The diagram above shows my current progress and intent, as far as the technical bits go. Items in black are done. Those in red are being worked on, and those in grey have had no work done.

By way of quick summary, I took an SEC-created index (or indices, I forget) of documents available via FTP, munged it to obtain a list of 10-Qs, and downloaded the resulting 40,000 or so files. Since I trust the SECs file and directory naming conventions way more than any I could devise, I snarfed their index file(s) into a database, allowing me to link certain metadata about a given report - such as its filename on disk - to more interesting details, such as the name of the reporting firm, the report date, and so on. I considered snarfing the files themselves into the database, but the aggregate size makes this a non-starter. This is the stuff shown in black.

The blue “Text processing” box depicts the extraction of any risk factor disclosures made in the 10-Q, and the removal of XML tags, leaving only a file with risk factors identified by management. This task is made somewhat easier by the fact that the format of the 10-Q form is somewhat rigidly defined (but it’s still a PITA). For the purposes of this research, I plan to look at all narrative “risk factors” disclosures appearing in under Part II, Item 1a of the Form 10-Q.

Once these risk factors have been extracted and stored in what I have schematically shown as “Risk files”, the real fun can begin. Using the text mining capabilties of the R tm package, the disclosures previously isolated can be analysed in detail.

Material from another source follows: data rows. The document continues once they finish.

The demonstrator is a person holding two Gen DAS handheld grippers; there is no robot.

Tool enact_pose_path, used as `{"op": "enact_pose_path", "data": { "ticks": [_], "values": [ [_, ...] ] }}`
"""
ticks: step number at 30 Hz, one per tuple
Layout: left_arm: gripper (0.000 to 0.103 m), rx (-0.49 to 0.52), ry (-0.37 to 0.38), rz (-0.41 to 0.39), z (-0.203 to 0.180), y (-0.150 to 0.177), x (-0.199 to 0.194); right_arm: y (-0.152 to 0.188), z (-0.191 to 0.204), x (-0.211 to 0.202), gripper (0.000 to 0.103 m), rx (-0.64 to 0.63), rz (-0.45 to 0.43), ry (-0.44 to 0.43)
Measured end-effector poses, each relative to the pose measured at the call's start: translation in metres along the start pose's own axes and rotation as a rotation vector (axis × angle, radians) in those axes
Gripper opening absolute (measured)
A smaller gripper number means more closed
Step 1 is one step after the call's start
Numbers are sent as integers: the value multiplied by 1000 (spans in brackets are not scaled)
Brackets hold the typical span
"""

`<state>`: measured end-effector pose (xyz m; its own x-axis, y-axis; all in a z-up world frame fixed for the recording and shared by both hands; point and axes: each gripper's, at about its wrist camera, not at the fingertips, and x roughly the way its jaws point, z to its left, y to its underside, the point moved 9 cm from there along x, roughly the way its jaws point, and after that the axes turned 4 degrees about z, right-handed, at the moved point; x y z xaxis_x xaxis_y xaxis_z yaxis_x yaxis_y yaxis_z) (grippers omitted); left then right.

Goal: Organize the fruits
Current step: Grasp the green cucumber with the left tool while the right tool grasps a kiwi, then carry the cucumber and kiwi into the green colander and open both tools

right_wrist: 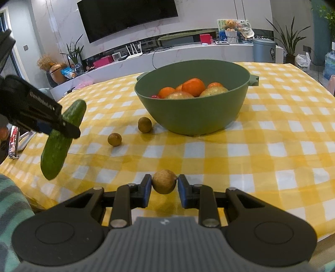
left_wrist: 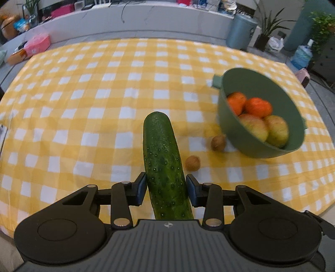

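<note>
Living room, checked-cloth worktop, green bowl part-filled with fruit, both hands loaded.
Cucumber clamped across its girth in the left gripper, long axis running away along the jaws, lifted off the cloth; bowl lies ahead and to its right. Right gripper jaws clenched on a small brown fruit, bowl straight ahead. Two more small brown fruits lie loose just beside the bowl.

You stand in a home living room: wall-mounted television, long media shelf, potted plants, checked tablecloth.
</note>
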<state>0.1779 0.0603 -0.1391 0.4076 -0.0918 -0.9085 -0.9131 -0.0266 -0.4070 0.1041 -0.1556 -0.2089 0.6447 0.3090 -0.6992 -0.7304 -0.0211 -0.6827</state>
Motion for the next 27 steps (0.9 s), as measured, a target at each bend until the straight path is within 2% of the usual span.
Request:
{"op": "enact_pose_path", "data": {
  "ticks": [9, 15, 20, 27],
  "values": [
    [45, 106, 55, -44, -39, -22, -22, -29, -8, -21, 24, 31, -71, -24],
    [45, 191, 78, -69, -69, -43, -29, -65, -27, -35, 24, 93, -125, -48],
    [45, 245, 103, -82, -96, -63, -30, -100, -42, -37, 24, 80, -157, -41],
    [45, 325, 120, -114, -136, -94, -25, -134, -51, -19, 24, 1, -110, -53]
  ]
}}
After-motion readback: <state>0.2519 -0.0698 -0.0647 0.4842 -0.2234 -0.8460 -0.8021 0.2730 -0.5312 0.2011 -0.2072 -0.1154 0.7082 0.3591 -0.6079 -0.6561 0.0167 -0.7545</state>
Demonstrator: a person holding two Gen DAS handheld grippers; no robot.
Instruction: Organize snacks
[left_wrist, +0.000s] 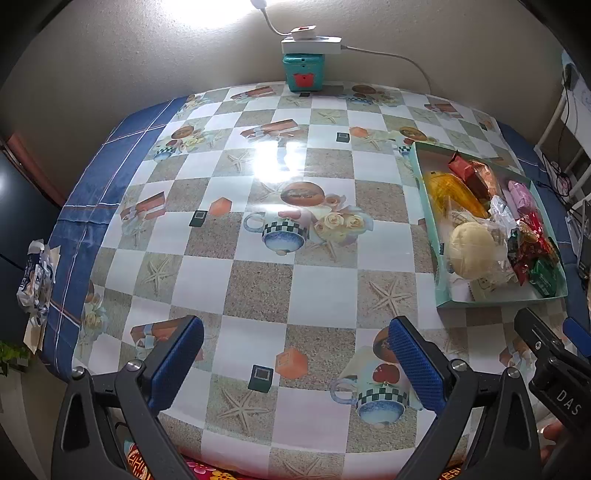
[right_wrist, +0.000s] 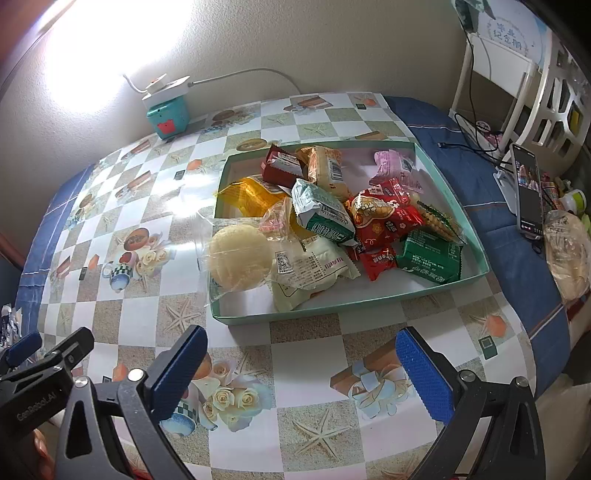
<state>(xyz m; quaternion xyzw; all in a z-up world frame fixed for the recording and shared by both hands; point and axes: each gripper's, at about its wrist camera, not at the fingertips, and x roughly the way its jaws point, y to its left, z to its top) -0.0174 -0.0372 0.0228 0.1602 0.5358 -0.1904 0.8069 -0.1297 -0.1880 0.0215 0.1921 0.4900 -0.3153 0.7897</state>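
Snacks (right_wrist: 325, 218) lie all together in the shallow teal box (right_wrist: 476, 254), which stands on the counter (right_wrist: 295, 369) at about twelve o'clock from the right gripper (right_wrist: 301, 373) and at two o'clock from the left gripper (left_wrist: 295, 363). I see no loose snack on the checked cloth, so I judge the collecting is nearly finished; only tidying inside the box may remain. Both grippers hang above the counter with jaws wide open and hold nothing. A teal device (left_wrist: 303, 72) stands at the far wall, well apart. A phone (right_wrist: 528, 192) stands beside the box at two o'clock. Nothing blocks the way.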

One analytical dimension, of course, is simply whether “cyber risks” are called out, and if so, which ones, how often, and by whom. While the scare quotes above are used partially out of disdain for the cyber- prefix, more importantly for this work they are meant to suggest a certain fuzziness. I think I know a “cyber” risk when I see one, and many readers of this undoubtedly think the same. However, we want R to do the heavy lifting here, and that means coming up with a dictionary of “cyber risk” terms so that the risk factors appearing in the 10-Q specific risk files can be properly categorized.

Coming up with that risk dictionary will be the next task, and the next blog post.